No peace this time, neither was it the hall of creators, just the usual flashbacks from my past that I usually experienced when sleeping without Lia's influence. Then I awoke to sounds of alarm bells.

Lia was already armouring herself, and it didn't take long for me to get ready as well. Just as a guard hammered on the front door we went into action, charging down the stairs to hear the report. We told the guard to catch his breath here, then made to leave until halted by a hesitant sound from Storyteller. I understood I could see pain in his expression, he didn't want to risk our last words being ill tempered.

"Why don't we all have dinner at Lia's tonight dad." My words left Lia and Storyteller shocked but, as soon as he nodded, holding back tears all the while, we left. I told Lia to take care of the hill, as my emotions may be too imbalanced, then broke away from her to head to the south-western breach that got reported. I was inadvertently breaking the cobblestone path with every step, but I didn't have time to worry.

As I got close to the wall, I enhanced my strength and jumped over it, more than a hundred of the Floria were waiting and the guards had been pushed back. I ask magic to create a flame shield around the guards and smash into the ground, though not with as much force at the riverbank. The moment I land, I activate unity trying to gauge their plan or purpose, and for only the second time unity proved unable read them. I knew full well unity didn't struggle reading monsters, there was only one thing it couldn't read, something not acting of its own volition.

Hatred builds and I roared to the guards to get to safety, unsure if I'd have been able to control myself, I sent a link message to Lia to make her aware then set to work. I began by coating my hands with the poison I created previously and started punching through them.

I succeed in drawing the attention of the Floria, but it wasn't enough and more were clawing their way from the tree that they had appeared from. I grew worried about Lia and how she was fairing and gave up restraint, deciding it would be better to ask forgiveness for any damage I cause and immolated the entire area, the flames ceased after I ask magic to quell them leaving charred remains of dozens of monsters.

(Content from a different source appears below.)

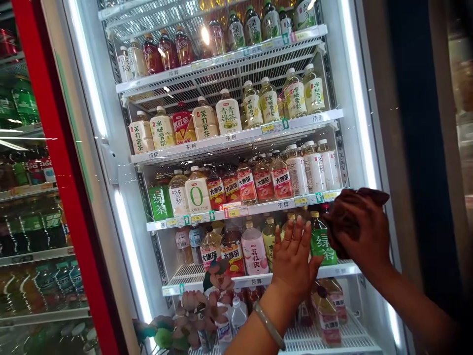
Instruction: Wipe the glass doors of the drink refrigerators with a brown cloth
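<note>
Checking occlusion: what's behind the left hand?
Past the left hand, a yellow-capped bottle shows its cap and shoulder; most of its body is covered. White shelf edge emerges on both sides. Anything directly behind the palm can't be seen.

Legible text: Chinese drink names plus a few digits.
Green bottle [323, 241] between left hand [291, 266] and right hand [369, 241]: 绿茶. Just left of left hand: pink bottle [254, 251], 荔枝爽; beyond it, dark bottle [232, 252], 大冰茶. Shelf strip [256, 282] below left hand's fingertips, to the left: 茶粹. One shelf above left hand: red-label bottle [282, 180], 大冰茶; farther left, pale bottle [197, 192], big 0 over 无糖茶; red-edged price tag [234, 212] under that row, 3.00. Two shelves above left hand: yellow-label bottle [295, 96], 冰糖雪梨; white-label bottle [228, 113], 青青绿茶. Most other tags too small to read.
</note>
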`<action>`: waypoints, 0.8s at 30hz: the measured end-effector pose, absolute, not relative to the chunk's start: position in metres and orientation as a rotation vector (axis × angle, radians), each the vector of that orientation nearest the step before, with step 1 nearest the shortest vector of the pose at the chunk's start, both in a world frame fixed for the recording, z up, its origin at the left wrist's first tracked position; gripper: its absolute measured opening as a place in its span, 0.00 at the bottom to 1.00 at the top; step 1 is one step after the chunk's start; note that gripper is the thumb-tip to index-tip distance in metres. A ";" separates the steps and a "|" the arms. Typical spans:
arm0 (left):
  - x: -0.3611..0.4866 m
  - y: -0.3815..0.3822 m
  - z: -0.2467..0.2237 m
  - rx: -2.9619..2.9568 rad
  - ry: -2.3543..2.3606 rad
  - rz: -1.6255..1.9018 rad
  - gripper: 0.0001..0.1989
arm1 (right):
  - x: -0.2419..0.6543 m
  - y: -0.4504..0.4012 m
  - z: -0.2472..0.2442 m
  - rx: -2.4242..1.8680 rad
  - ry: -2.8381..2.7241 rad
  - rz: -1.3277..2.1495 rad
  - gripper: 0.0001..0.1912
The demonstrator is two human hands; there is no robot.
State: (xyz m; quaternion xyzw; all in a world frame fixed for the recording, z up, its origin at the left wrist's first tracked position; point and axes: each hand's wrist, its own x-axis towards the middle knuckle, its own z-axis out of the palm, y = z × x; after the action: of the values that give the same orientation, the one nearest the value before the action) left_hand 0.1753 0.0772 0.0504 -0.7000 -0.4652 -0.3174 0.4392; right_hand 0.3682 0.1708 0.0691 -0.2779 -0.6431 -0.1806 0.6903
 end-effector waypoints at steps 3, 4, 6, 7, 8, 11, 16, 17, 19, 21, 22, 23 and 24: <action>0.181 0.080 0.058 -1.723 -1.185 -0.822 0.38 | 0.355 0.161 0.081 -0.574 -1.523 -0.450 0.33; 0.181 0.080 0.058 -1.723 -1.200 -0.830 0.38 | 0.352 0.158 0.076 -0.493 -1.645 -0.510 0.32; 0.177 0.077 0.055 -1.735 -1.226 -0.821 0.39 | 0.356 0.157 0.062 -0.319 -1.886 -0.664 0.30; 0.174 0.076 0.054 -1.748 -1.231 -0.805 0.39 | 0.363 0.160 0.055 -0.256 -1.960 -0.728 0.29; 0.171 0.074 0.052 -1.761 -1.230 -0.787 0.39 | 0.372 0.165 0.052 -0.237 -1.985 -0.754 0.27; 0.170 0.075 0.055 -1.769 -1.230 -0.769 0.40 | 0.392 0.180 0.068 -0.450 -1.742 -0.613 0.24; 0.187 0.084 0.084 -1.720 -1.237 -0.835 0.38 | 0.368 0.174 0.110 -0.610 -1.492 -0.523 0.29; 0.188 0.084 0.088 -1.713 -1.233 -0.845 0.38 | 0.364 0.170 0.107 -0.543 -1.602 -0.582 0.29; 0.189 0.084 0.093 -1.710 -1.224 -0.843 0.38 | 0.365 0.165 0.094 -0.371 -1.822 -0.736 0.26; 0.187 0.083 0.094 -1.725 -1.193 -0.808 0.37 | 0.379 0.166 0.082 -0.268 -1.938 -0.833 0.23; 0.186 0.083 0.096 -1.736 -1.168 -0.786 0.37 | 0.388 0.168 0.082 -0.282 -1.929 -0.840 0.22; 0.187 0.083 0.099 -1.745 -1.145 -0.770 0.37 | 0.395 0.172 0.087 -0.339 -1.870 -0.824 0.22; 0.189 0.084 0.104 -1.752 -1.131 -0.764 0.37 | 0.399 0.175 0.097 -0.419 -1.775 -0.790 0.22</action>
State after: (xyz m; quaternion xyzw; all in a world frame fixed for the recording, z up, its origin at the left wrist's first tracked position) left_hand 0.1886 0.0842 0.1045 -0.7068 -0.4561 -0.3084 0.4442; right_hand 0.3989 0.1745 0.0971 -0.1766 -0.7483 -0.3330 0.5458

The ground there had ceased to bubble for any reason other than it reaching melting point and I made my way towards Lia when weariness fell upon me again, but I didn't fall victim to it again. Just a nudge from a familiar voice telling me to do as I wished if I had so little faith in Lia, continuing to suggest my efforts would be better served at the orphanage.

I froze as the weariness lifted, the choice before me should have been easy, but that damn figure hadn't lied to me yet that I could tell. So, I launched myself towards the orphanage, finding a dozen of Floria entering the building, I crashed into the ground and stealing their attention from my sister who was shielding the orphans.

The moment she saw me however, fear exploded from her. I dashed passed the monsters and stopped in front of her, telling her she'd be dead already if she had reason to fear me. Then I grabbed the root like tail of one of the monsters and set it ablaze as weariness half fell on me again. I turned to face them. "I promised my siblings their safety. You would try to make a liar me?" An obsidian blade formed in my hand, and slashed them all down, typically physical attacks can only slow them down, but something was wrong with them.

The blade turned to dust, but the Floria were slowly being petrified, their gnarled oak bodies becoming black glass, then I collapsed and the last thing I did before I blacked out was tell my sister to tell Lia and not to touch me.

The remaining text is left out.